This post is part of Project Dance Controller.
It's a bachelor thesis project with the aim of letting the quantity of dance movements in the room control the volume level using the Kinect for Windows hardware.
You can read all reports here.
Last weekI have successfully detected the presence of the Kinect device. My events Connected and Disconnected fire when the device is plugged or unplugged respectively. I also managed to get in some code to control the motor and retrieve the depth image from the sensor.
Regarding the exposure of the raw data there is a sensor class which I can just forward in a property to any caller so they can manipulate the sensor directly. I have not yet added that code but aim to do so this week.
ChallengesI did not really have any problems, even though I was pretty sure last week there would be some. It's a really nice surprise when stuff actually just work out great.
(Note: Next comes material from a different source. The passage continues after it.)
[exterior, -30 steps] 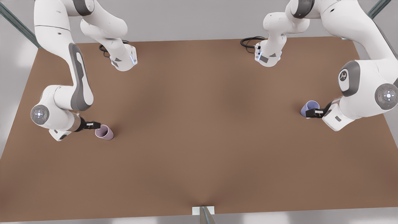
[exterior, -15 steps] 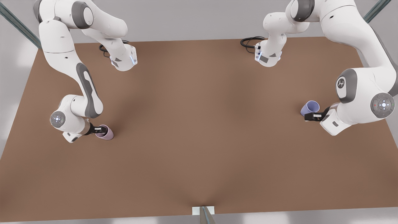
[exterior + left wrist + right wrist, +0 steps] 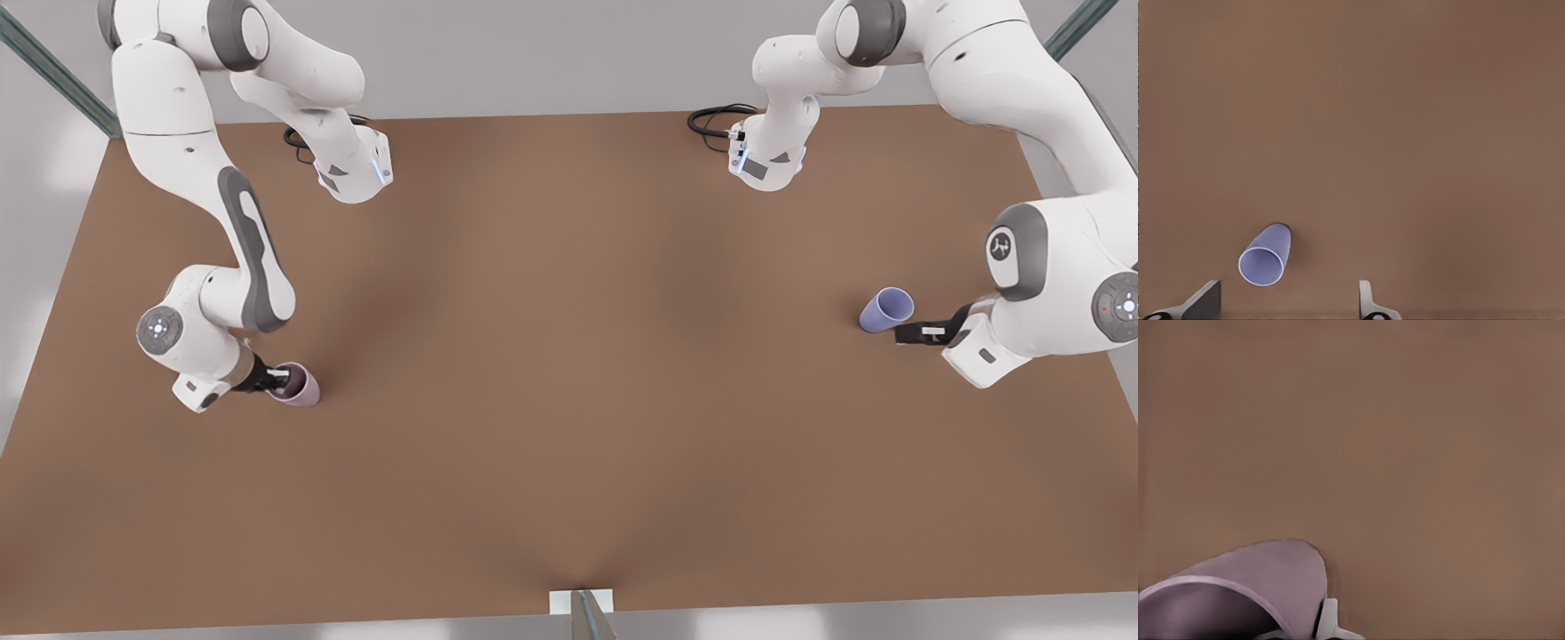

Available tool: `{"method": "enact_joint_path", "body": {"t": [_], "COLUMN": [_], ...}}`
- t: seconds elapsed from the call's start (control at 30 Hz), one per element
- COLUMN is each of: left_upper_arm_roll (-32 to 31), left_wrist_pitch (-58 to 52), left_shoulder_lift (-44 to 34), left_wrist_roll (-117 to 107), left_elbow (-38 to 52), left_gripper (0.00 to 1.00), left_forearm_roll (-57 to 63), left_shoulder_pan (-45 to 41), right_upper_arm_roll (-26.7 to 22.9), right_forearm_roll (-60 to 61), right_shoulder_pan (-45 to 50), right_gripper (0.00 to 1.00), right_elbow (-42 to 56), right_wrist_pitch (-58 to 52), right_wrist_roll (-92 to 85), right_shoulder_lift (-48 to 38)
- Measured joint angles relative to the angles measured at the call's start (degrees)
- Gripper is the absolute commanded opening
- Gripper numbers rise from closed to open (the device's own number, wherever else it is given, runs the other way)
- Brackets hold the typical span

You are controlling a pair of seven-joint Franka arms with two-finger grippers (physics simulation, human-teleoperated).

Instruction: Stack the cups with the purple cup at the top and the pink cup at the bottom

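The pink cup (image 3: 300,388) stands at the front view's left, and its wall (image 3: 1275,577) looms close in the right wrist view. My right gripper (image 3: 281,379) is shut on the pink cup's rim, with one finger (image 3: 1328,620) pressed against the outside of the wall and the other hidden inside. The purple cup (image 3: 886,310) lies on its side at the front view's right, with its open mouth (image 3: 1261,265) facing the left wrist camera. My left gripper (image 3: 919,333) is open a short way from it, not touching, and the cup lies just ahead of the fingertips (image 3: 1205,300).
The brown table (image 3: 569,373) stretches wide between the two cups. Both arm bases (image 3: 356,173) stand at the far edge with black cables. A small white bracket (image 3: 581,602) sits at the near edge.
The right gripper slid onto the pink cup's rim and closed; the cup shifted slightly toward the front view's left. The left gripper drew back from the purple cup toward the front view's right.
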Motion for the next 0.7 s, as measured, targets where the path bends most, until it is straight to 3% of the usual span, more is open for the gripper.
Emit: {"method": "enact_joint_path", "body": {"t": [0.1,0.23,0.33,0.5,0.6,0.7], "left_upper_arm_roll": [2.0,6.7,9.9,15.5,17.2,17.8], "left_wrist_pitch": [1.3,6.8,14.2,30.4,38.2,43.8], "left_shoulder_lift": [-0.4,-2.1,-5.3,-7.0,-6.4,-5.6], "left_wrist_roll": [1.4,4.2,7.1,13.4,17.3,20.8], "left_elbow": [-4.2,-15.6,-27.2,-42.6,-47.1,-49.6], "left_gripper": [1.00,1.00,1.00,1.00,1.00,1.00], "left_forearm_roll": [-0.1,-0.3,-0.5,-0.6,-0.6,-0.7], "left_shoulder_pan": [0.0,-0.1,0.1,0.4,0.6,0.9], "right_upper_arm_roll": [1.7,3.1,3.1,2.0,-0.1,-1.6], "right_forearm_roll": [2.5,5.5,6.6,6.8,6.8,6.8], "right_shoulder_pan": [3.5,16.2,29.4,41.4,46.2,48.8], "right_gripper": [0.21,0.21,0.21,0.21,0.21,0.21], "right_elbow": [2.2,12.4,31.9,62.8,69.2,70.2], "right_wrist_pitch": [-2.8,-7.9,-11.8,-19.2,-22.2,-23.4], "right_wrist_roll": [0.5,4.8,11.2,24.2,31.4,37.8], "right_shoulder_lift": [-1.9,1.8,12.4,33.2,40.5,42.1]}}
This weekThis week I will start to actually analyze the depth image. The data is a simple array of shorts. The array is of length FrameWidth x FrameHeight (640x800). There's several things I need to do before I can even start with the analysis. First of all the 16 bit shorts have three bits which is used to identify "layers" where players are detected. This detection is not very good and mostly only work in ideal conditions. So I will need to discard those bits by shifting the short three bits. The remaining 13 bits is the distance to the point in millimeters.
Next there's a lot of "holes" in the depth image due to the infrared laser not being able to detect certain surfaces. My coffee table, my hair, glass bottles and my shelf are some of the things which create these holes. However, these holes don't have a very clear border or edge, they kind of flicker. This creates "movement" in the image even though nothing is actually moving. I need a way to remove that "noise movement" from the image.
ChallengesThis preprocessing will create some overhead in my calculations for each frame. After reading up on the previous research done with Kinect depth images it seems that it will be hard to actually be able to process around 30 frames per second if I intend to continue on and detect heads as well. As an example one of my references which detects heads and then continue in that layer to extract the body (with mixed results) runs in over 27 seconds for each frame. That is totally unacceptable for me. My analysis can not take more than 60 milliseconds.
So the solution will be to again revise the plan. Instead of detecting heads I will just process the depth image this week and prepare it for next week when I will detect movements using two images. I believe that if I relate the movement to the distance I don't need to know the number of people in the room.
This should also help me get the whole analysis done in a fairly fast manner and let me keep a high bitrate from the sensor.